- The Washington Times - Tuesday, September 1, 2020

A Gaithersburg, Maryland, biotech company this week reached a tentative agreement with Canada to supply up to 76 million doses of its experimental COVID-19 vaccine.

Novavax announced the agreement Monday and currently has two deals with the U.S. for its NVX-CoV2373 vaccine, which is undergoing multiple phase two clinical trials.

“We are pleased to work with the Canadian government on supply of our COVID-19 vaccine, an essential step to ensure broad access of our vaccine candidate,” said Stanley Erck, Novavax president and CEO. “We are moving forward with clinical development of NVX-CoV2373 with a strong sense of urgency in our quest to deliver a vaccine to protect the world.”

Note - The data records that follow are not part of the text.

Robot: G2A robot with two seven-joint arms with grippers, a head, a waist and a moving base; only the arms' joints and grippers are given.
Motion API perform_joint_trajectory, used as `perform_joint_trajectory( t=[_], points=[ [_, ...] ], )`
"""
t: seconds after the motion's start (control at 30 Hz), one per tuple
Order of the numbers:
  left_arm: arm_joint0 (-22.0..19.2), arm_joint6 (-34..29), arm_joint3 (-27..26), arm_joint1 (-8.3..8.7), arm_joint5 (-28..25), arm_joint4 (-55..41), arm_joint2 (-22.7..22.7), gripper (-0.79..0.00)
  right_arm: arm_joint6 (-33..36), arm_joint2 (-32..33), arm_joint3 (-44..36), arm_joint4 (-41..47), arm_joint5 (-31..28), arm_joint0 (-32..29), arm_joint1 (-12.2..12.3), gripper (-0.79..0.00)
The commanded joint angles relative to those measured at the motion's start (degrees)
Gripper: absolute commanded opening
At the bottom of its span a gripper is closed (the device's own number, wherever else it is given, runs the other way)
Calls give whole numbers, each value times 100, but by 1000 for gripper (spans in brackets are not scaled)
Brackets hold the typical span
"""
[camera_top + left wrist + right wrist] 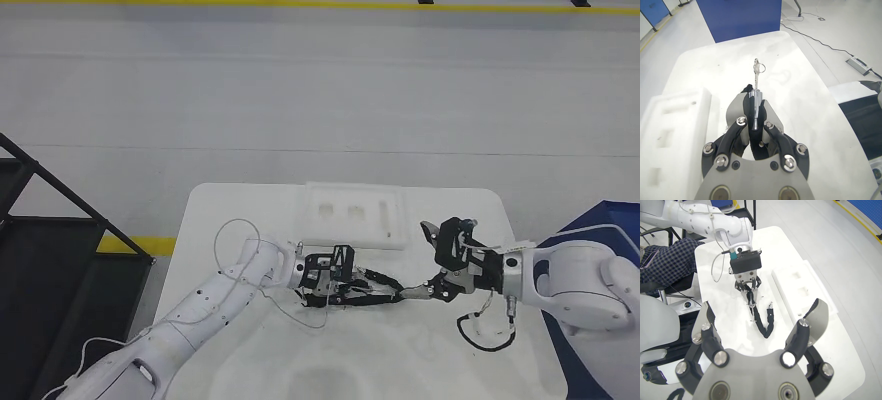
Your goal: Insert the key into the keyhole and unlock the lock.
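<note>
From above, the left gripper [358, 288] sits near the middle of the table [230, 215], pressed together on one end of the lock [395, 293]. This is a cable lock in a black fabric sleeve, and it trails across the top toward the right gripper [430, 262]. A white foam tray [400, 240] lies along the far edge.

The left wrist view shows the grip closely. Both fingers pinch the lock's chrome barrel [755, 102] by its sides. The key [756, 75] stands straight out of the barrel's end, its blade already in the keyhole, with a small split ring [762, 67] on its bow.

In the right wrist view the right gripper is spread wide, holds nothing and hovers above the loop of cable. The cable's other end, a chrome pin [770, 305], lies on the table near the barrel but not touching it. It looks pulled free, though at this distance I cannot tell whether the key has been turned.

The key is likely thin, light, stiff and slick. It is best pinched flat across the bow, beside the ring, so that a twist does not slip. The barrel is smooth and round and may spin in the hold, so it needs a firm clamp. The limp cable gives no support.
</note>
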Motion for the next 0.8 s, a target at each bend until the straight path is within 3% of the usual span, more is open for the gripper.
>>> perform_joint_trajectory(
  t=[0.0,0.13,0.17,0.2,0.23,0.47,0.77],
  points=[
    [-56,-6,109,-19,0,-150,277,-785,-71,-5,17,-92,-36,-8,-5,0],
    [-148,-57,357,-89,0,-405,784,-785,-286,-26,44,-343,-169,-14,-19,0],
    [-179,-70,426,-112,0,-479,923,-708,-346,-37,57,-411,-197,-17,-24,0],
    [-218,-85,499,-134,0,-564,1070,-397,-401,-55,76,-467,-224,-23,-30,0],
    [-274,-104,572,-155,0,-657,1220,0,-451,-67,99,-530,-249,-22,-34,0],
    [-856,112,1005,-238,0,-1423,1803,0,-920,-241,411,-928,-612,140,-92,0],
    [-1904,675,1473,-148,0,-2157,1834,0,-1657,-569,1207,-1395,-1189,923,-238,0]
  ],
)
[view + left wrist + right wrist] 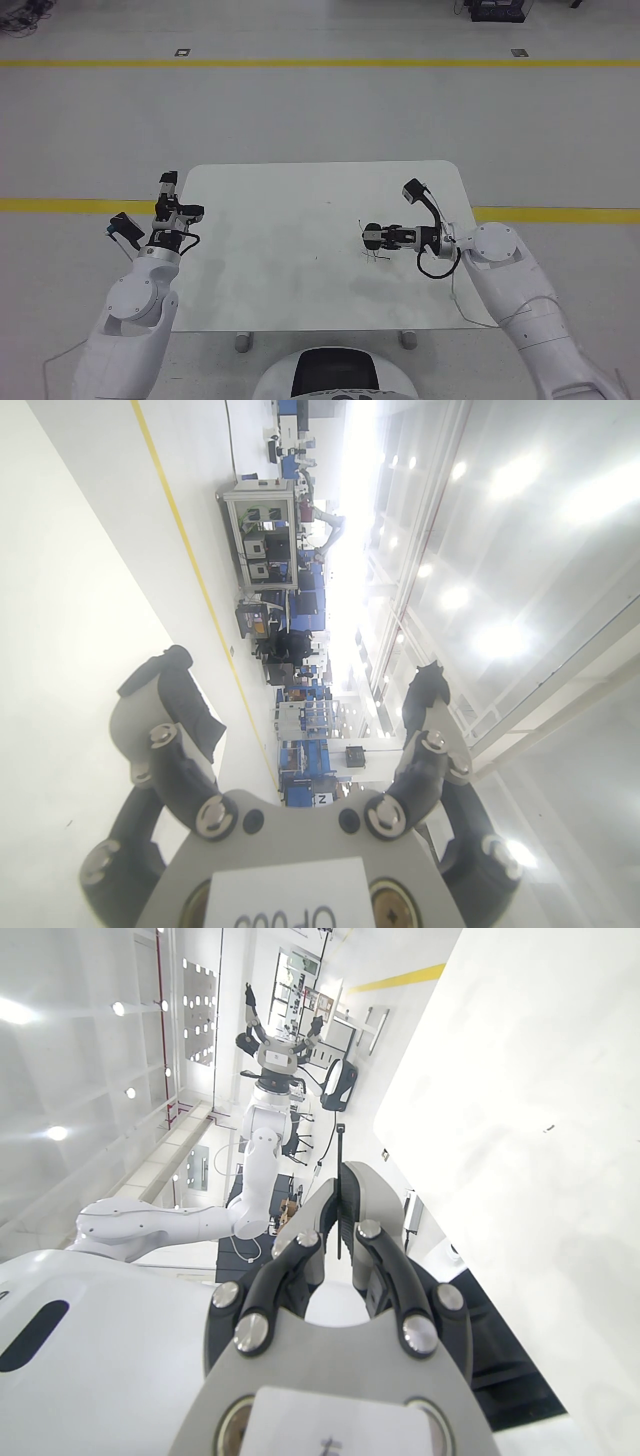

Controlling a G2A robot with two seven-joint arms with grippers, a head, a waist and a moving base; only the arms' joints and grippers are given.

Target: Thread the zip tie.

Novavax and Canada anticipate finalizing an advance purchase agreement under which the biotech company supplies doses of the COVID-19 vaccine to the country beginning the second quarter of next year.

Anita Anand, minister of public services and procurement for the Government of Canada, said the agreement is an “important step in our government’s efforts to secure a vaccine to keep Canadians safe and healthy,” according to a press statement Monday.



The U.S. Department of Health and Human Services awarded Novavax $1.6 billion to develop its coronavirus vaccine and to ramp up manufacturing as part of Operation Warp Speed. The deal requires Novavax to produce 100 million doses to be distributed by the federal government. The Department of Defense also gave Novavax an additional $70 million to deliver 10 million vaccine doses for the armed forces.

Novavax’s COVID-19 vaccine is also undergoing clinical trials in Australia and South Africa. The company is also now testing the vaccine in older adults ages 60 to 84 years old.